— ASSIGNMENT —
For each line of the data below that contains "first", return that line.

[Stored dataset items]
══════════════════════════════

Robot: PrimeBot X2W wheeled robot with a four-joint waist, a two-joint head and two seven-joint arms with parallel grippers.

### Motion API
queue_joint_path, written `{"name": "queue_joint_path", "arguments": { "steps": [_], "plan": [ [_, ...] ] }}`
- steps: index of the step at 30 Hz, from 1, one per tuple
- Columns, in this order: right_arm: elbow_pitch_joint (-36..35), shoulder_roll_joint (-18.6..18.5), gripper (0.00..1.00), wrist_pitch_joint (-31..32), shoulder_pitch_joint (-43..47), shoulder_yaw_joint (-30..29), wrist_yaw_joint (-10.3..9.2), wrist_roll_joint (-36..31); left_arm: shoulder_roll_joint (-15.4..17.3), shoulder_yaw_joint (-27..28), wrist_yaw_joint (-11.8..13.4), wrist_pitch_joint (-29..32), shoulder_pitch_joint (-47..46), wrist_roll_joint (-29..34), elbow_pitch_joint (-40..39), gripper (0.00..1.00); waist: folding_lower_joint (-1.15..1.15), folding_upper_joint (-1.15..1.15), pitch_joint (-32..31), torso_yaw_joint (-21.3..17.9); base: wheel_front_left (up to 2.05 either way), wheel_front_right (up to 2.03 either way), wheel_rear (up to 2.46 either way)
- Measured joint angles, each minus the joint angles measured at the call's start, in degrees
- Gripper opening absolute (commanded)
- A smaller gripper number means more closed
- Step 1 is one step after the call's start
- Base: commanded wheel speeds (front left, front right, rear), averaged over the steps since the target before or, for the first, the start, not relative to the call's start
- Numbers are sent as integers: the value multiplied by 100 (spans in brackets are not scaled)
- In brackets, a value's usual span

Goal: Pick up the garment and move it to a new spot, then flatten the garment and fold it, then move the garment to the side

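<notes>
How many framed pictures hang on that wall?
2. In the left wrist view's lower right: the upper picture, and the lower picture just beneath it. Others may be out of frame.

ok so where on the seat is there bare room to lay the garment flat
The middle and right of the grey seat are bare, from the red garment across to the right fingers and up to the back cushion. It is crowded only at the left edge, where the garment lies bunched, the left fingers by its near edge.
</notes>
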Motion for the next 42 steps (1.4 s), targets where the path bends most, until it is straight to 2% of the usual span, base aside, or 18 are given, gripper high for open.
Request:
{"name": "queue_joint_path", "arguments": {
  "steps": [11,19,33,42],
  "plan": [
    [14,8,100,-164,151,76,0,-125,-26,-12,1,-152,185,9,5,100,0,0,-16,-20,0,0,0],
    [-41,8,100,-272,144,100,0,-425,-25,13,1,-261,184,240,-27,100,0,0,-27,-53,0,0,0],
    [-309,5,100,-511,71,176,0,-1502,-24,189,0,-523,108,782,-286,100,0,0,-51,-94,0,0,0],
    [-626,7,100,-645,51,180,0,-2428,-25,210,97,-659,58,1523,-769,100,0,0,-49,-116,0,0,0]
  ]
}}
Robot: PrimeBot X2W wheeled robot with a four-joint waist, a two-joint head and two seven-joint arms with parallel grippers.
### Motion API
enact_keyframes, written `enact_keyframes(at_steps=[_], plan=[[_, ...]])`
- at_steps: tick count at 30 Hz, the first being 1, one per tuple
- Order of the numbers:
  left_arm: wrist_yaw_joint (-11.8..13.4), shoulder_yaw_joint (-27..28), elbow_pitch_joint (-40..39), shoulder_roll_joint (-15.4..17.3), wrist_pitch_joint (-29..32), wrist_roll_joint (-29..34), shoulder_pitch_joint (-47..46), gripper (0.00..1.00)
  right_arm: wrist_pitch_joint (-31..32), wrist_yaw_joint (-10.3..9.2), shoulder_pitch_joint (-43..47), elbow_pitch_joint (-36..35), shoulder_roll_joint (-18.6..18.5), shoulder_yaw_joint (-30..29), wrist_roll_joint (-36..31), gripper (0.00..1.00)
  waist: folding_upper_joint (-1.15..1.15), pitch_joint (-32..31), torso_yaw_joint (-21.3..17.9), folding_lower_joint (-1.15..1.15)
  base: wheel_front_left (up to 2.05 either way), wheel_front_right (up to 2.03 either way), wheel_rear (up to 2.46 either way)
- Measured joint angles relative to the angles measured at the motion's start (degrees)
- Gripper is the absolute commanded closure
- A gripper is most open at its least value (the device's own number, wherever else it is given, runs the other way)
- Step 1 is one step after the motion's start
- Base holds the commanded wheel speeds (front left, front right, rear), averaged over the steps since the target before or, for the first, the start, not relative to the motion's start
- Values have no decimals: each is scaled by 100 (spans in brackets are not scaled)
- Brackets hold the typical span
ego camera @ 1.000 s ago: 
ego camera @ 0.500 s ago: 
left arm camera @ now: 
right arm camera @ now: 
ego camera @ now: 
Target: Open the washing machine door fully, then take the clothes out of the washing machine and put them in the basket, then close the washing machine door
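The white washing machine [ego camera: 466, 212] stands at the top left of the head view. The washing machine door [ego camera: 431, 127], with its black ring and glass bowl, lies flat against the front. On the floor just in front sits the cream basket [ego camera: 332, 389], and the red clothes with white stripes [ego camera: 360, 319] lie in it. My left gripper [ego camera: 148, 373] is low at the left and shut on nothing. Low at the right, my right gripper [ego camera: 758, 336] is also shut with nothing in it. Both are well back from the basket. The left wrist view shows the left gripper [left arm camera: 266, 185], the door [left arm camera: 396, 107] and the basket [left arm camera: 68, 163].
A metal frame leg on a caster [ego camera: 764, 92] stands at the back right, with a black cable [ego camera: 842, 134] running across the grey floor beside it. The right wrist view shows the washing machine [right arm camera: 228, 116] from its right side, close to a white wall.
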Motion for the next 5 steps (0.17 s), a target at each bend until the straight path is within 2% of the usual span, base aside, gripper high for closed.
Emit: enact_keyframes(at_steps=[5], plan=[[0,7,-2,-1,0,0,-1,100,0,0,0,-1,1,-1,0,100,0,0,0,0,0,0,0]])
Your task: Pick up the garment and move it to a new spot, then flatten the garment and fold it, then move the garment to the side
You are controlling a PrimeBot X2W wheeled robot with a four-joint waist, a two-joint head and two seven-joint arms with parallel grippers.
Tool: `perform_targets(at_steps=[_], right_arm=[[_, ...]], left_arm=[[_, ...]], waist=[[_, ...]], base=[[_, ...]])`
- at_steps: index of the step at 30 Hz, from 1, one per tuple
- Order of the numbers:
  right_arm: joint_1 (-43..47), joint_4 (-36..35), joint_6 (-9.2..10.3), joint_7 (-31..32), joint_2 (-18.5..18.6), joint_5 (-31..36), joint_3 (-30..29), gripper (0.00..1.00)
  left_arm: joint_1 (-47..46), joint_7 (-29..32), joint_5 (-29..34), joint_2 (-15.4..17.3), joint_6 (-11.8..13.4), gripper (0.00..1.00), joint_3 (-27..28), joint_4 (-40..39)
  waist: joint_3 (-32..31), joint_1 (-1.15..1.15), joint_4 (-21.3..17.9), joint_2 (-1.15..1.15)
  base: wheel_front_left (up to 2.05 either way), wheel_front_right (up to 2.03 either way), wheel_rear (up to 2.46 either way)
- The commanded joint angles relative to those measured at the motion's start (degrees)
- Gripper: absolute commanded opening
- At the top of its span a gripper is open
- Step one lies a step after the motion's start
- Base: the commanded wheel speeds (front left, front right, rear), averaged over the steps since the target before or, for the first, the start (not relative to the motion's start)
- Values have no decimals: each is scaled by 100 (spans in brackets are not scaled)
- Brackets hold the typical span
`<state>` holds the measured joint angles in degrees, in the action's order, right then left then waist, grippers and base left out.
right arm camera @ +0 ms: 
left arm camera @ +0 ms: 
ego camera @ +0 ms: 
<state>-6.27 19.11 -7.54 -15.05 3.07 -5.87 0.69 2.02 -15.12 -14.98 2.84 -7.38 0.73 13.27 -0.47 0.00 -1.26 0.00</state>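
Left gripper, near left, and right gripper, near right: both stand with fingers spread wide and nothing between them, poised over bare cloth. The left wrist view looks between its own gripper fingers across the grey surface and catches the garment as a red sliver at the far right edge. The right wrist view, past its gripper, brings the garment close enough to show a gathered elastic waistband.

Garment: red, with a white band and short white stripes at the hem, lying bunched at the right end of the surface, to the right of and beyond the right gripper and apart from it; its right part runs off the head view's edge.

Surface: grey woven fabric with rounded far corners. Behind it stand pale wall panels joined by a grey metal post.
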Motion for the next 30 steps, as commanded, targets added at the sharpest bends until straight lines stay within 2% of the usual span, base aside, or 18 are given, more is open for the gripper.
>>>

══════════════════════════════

— RESPONSE —
- Base: commanded wheel speeds (front left, front right, rear), averaged over the steps since the target before or, for the first, the start, not relative to the call's start
- at_steps: tick count at 30 Hz, the first being 1, one per tuple
- Base holds the commanded wheel speeds (front left, front right, rear), averaged over the steps since the target before or, for the first, the start, not relative to the motion's start
- Base: the commanded wheel speeds (front left, front right, rear), averaged over the steps since the target before or, for the first, the start (not relative to the motion's start)

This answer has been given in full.